Antje et Michael nous ont ensuite proposé de sélectionner, parmis les photographies collectées par Antje, un portrait (dans le sens où Antje a recadré les photographies au format portrait grâce à sa caméra 16mm). Il s’agissait ensuite, durant la semaine séparant les deux sessions, d’effectuer des recherches quant à cette photographie. Celle que j’ai sélectionné s’est trouvé être celle d’un membre de la tribu des Aïnous, la plupart des informations que j’ai trouvé au sujet de cette population ont été trouvées sur la page Wikipédia. Au premier abord, cette demande de la part d’Antje et Michael m’a semblé problématique. Le fait d’avoir à choisir parmi une banque d’images pré-établies par les soins d’une autre personne soit un noir, un amérindien, un océanien, un asiatique, etc... (tout sauf un blanc) a fait en moi écho à l’idée que je peux me faire d’un marchand d’esclaves proposant ses "produits" et donc nous ses "clients". Je me suis douté que ce n’était pas là l’idée d’Antje et Michael quand ils nous ont proposés de faire cette recherche, ou bien c’était prémédité pour nous faire ressentir ce malaise (partagé avec d’autres étudiants), et pas dirigé vers une forme d’acquisition de l’image d’un individu d’une autre ethnie.
Ce cap mental une fois passé, j’ai donc commencé mes recherches à propos des Aïnous et ai appris beaucoup de choses à leur sujet, et aussi à travers ça, sur l’histoire du Japon. Je ne sais toujours pas quoi penser de la demande qui nous a été faite à ce moment.

N’ayant put participer à la deuxième session du workshop, mais m’étant informé quant à la suite des événements, on m’a indiqué qu’il fallait développer une recherche reliant aspect numérique avec des problématiques liées au colonialisme.

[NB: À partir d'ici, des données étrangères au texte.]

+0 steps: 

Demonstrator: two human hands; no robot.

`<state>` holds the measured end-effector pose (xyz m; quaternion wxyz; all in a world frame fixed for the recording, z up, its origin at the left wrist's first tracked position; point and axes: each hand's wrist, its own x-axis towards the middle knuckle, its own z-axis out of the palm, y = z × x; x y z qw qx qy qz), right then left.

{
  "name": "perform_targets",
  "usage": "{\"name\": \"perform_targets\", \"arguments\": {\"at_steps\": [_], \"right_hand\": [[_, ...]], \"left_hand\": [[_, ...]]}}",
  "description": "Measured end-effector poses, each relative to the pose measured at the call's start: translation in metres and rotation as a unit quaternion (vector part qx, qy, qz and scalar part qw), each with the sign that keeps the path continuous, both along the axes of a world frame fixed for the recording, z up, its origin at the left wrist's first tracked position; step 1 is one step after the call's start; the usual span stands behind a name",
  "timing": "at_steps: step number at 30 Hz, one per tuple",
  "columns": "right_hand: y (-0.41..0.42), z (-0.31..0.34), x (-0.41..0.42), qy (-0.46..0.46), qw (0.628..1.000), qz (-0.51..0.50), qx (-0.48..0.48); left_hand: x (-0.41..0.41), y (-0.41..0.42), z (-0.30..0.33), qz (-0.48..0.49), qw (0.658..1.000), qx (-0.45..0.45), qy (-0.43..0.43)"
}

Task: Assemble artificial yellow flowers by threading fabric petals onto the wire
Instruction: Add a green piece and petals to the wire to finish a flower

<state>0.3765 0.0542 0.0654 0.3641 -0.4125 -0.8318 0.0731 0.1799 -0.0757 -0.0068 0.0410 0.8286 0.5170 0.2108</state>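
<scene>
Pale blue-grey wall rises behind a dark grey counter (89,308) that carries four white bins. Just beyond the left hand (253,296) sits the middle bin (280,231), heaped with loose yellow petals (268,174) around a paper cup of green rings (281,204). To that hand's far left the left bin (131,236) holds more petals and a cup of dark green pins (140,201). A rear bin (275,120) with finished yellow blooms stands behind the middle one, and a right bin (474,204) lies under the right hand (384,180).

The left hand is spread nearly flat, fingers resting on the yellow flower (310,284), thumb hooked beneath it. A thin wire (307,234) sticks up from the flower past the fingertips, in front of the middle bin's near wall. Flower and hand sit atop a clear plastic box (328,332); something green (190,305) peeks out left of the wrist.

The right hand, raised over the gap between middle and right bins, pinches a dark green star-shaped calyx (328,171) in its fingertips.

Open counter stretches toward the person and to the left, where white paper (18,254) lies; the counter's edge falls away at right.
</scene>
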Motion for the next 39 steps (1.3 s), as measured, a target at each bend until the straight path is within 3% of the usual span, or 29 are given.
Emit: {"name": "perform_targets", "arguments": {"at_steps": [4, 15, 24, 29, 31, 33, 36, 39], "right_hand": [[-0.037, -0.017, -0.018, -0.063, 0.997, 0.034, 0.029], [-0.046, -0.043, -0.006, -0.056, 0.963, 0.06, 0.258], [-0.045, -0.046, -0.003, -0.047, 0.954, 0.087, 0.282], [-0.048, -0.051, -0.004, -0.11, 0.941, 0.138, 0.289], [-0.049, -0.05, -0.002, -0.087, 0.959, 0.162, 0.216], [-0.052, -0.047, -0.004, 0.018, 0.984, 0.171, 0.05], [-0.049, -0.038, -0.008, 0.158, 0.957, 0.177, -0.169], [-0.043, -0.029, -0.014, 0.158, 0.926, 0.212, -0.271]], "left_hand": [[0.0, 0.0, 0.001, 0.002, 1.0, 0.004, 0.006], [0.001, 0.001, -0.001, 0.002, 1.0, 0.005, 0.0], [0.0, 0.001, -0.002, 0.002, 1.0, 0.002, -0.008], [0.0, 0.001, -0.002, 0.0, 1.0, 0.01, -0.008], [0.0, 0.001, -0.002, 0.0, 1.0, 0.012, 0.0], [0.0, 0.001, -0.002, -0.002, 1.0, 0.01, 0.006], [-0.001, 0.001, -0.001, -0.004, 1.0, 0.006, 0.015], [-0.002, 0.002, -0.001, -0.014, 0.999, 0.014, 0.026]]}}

En opérant quelques recherches je suis tombé sur un homme du nom de Marc Prensky qui est l’inventeur d’une notion d’immigrants numériques et de natifs numériques. Au début des années 2000 (il fait paraître cet article en 2001) il fait le constat d’un fossé qui s’est creusé entre les élèves et les professeurs (lui même est professeur). En se demandant d’où est apparu ce fossé, il se rend compte que celui-ci s’est formé au moment où les générations d’étudiants pour lesquelles il professe sont les premières à avoir grandi avec les outils informatiques entre les mains. Cette scission donne naissance à deux termes, natifs numériques : ceux qui ont grandit avec les outils numériques ; et les immigrants numériques : ceux qui ne sont nés avant que ce soit possible, et qui doivent donc s’adapter à ces nouveaux outils. Pour lui le natif numérique a un système de pensée et de mise en relation de concepts tout à fait différents des immigrants numériques, des capacités d’attention et de concentration atrophiées au profit d’autres capacités tel un système de pensée en arborescence.
Cette idée de perte de capacités aux profits d’autres me semble intéressante à rapprocher à une forme de transhumanisme, qui est toujours projetée dans l’avenir alors qu’on peut ici voir cette idée comme un transhumanisme inhérent à la "pédagogie numérique", celle qui n’est pas explicite, la manière dont l’écran et notre rapport à celui-ci nous modèle en conséquence.